Counts III and IV of plaintiff’s complaint are governed by the arbitration agreement. These counts both involve alleged unauthorized trades in plaintiff’s commodities account. As such, they clearly present a “controversy arising out of or relating to [plaintiff's] account, to transactions with [defendant] for [plaintiff] or to this agreement or breach thereof ...” and are thus within the scope of the arbitration agreement. Paragraph 1 of the Client Commodity Agreement provides, in relevant part:

You are hereby authorized, at any time and from time to time without prior notice to the undersigned, to transfer from my (our) Regulated Commodity Futures Accounts) to any other account in Commodities or Securities held by you for me (us) such amount of excess funds which in your judgment may be reasonably required to aviod the calling of margins for, or to reduce a debit balance in such other accounts. This can and may include the purchase of Paine Webber Cash-fund.

(Defendant’s Motion to Stay Proceedings, Exhibit A).

In light of the above language the court cannot say “with positive assurance that the arbitration clause is not susceptible of an interpretation that covers” the allegations in Count III and Count IV. Seaboard Coastline Railroad Co. v. National Rail Passenger Corp., 554 F.2d at 660. As the Seventh Circuit stated in a similar situation that sought to defeat an arbitration agreement, the claims are “intimately founded in and intertwined with the underlying contract obligations.” Hughes Masonry Co. v. Greater Clark County School Building Corp., 659 F.2d 836, 841 n. 9 (7th Cir.1981).

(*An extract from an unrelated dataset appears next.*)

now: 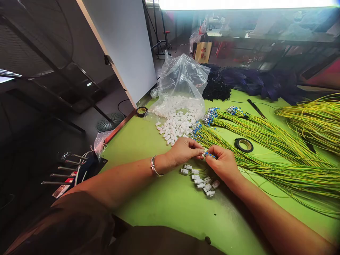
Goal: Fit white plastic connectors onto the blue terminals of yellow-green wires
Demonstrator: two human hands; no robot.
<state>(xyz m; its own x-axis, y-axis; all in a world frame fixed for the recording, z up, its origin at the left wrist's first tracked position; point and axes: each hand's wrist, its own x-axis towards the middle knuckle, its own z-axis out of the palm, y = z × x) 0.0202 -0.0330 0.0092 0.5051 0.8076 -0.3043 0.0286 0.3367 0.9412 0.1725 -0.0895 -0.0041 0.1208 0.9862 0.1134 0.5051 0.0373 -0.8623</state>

This court holds therefore that these claims must be submitted to arbitration as well.

Conclusion

For the reasons stated above, defendant’s motion to compel arbitration is, therefore, GRANTED, and this action is hereby STAYED.

. In support of this argument defendant draws a distinction between pre-1983 amendments to 17 C.F.R. § 180.3 and post-1983 amendments. The pre-1983 amendments, it is argued, are designed as protections against involuntary contract obligations, while the post-1983 amendments are designed to protect rights that already existed under § 180.3. A deficiency that occurs under the post-1983 amendments is characterized as technical, insubstantial and able to be corrected without a disadvantage to the customer. The present deficiencies, since they occur under the post-1983 amendments do not affect the volun-tariness of the contract and can be remedied *1321without any disadvantage to Olson. While defendant’s argument may be correct, the example fails to fit the model since the defendant proceeds to use a case that was decided under the pre-1983 regulations, Ingbar v. Drexel Burnham Lambert, Inc., 683 F.2d 603 (1st Cir.1982), to support its argument,

. 9 U.S.C. § 3 provides:

If any suit or proceeding be brought in any of the courts of the United States upon any issue referable to arbitration under an agreement in writing for such arbitration, the court in which such suit is pending, upon being satisfied that the issue involved in such suit or proceeding is referable to arbitration under such an agreement, shall on application of one of the parties stay the trial of the action until such arbitration has been had in accordance with the terms of the agreement, providing the applicant for the stay is not in default in proceeding with such arbitration.